>>
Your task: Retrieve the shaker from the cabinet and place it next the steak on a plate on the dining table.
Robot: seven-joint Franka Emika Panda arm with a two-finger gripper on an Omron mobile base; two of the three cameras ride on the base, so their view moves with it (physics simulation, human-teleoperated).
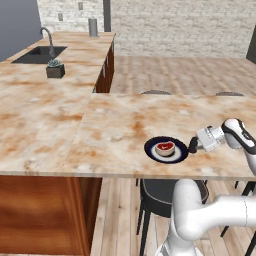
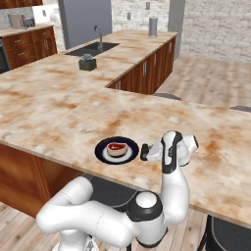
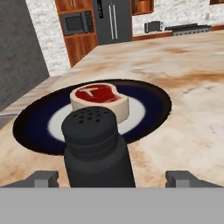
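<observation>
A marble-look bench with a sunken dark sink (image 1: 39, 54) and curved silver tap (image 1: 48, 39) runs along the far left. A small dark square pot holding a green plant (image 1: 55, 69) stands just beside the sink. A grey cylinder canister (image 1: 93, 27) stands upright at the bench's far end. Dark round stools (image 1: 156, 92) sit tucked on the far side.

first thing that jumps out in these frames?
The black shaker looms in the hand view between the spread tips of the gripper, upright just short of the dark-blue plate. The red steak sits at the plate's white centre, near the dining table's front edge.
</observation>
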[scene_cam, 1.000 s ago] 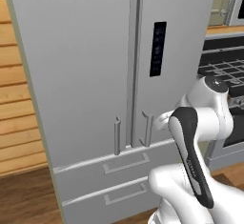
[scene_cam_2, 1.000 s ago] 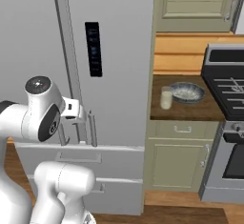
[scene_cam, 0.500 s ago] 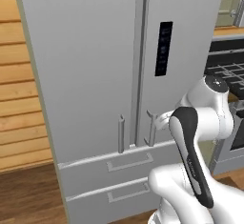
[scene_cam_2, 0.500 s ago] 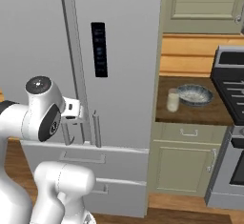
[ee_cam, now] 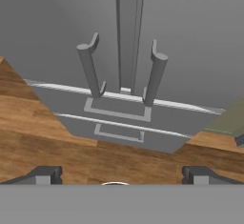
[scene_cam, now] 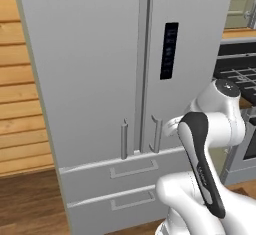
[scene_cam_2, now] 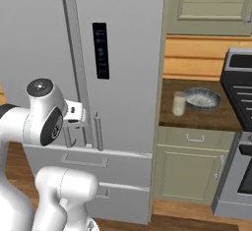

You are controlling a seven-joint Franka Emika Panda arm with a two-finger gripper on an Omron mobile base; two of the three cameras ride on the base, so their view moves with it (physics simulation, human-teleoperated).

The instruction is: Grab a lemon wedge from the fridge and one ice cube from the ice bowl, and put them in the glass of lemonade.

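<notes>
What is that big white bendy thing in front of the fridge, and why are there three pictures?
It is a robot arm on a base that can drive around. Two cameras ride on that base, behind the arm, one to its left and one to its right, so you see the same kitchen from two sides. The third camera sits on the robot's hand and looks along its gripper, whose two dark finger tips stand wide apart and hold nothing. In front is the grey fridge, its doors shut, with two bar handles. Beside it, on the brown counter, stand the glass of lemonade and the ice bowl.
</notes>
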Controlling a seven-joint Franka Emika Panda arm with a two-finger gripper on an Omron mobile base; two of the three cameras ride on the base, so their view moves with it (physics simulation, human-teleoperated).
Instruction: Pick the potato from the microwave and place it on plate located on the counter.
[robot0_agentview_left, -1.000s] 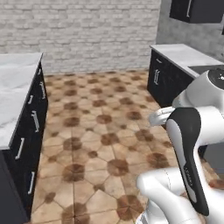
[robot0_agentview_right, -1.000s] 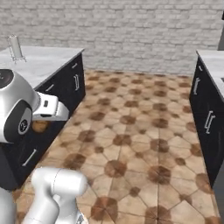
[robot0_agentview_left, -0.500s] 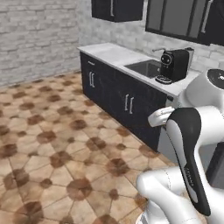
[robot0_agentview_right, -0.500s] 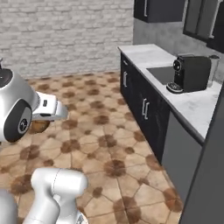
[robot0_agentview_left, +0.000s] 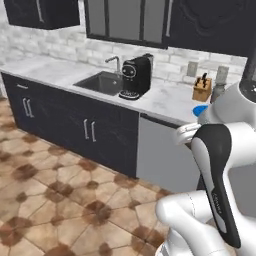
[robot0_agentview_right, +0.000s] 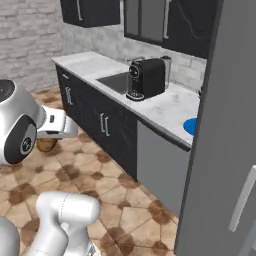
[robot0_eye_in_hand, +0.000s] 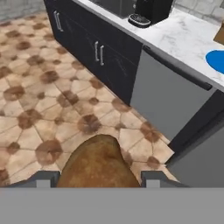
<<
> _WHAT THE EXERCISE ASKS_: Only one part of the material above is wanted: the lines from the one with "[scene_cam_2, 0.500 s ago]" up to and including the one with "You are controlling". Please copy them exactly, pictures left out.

> _FINAL ANSWER_:
[scene_cam_2, 0.500 s ago] 
[ee_cam, now] 
[scene_cam, now] 
[scene_cam_2, now] 

You are controlling a seven-joint Franka Emika Panda arm with a two-finger gripper on an Omron mobile base; two of the three cameras ride on the base, so their view moves with it (physics simulation, human-teleoperated).

The exercise requires no additional output.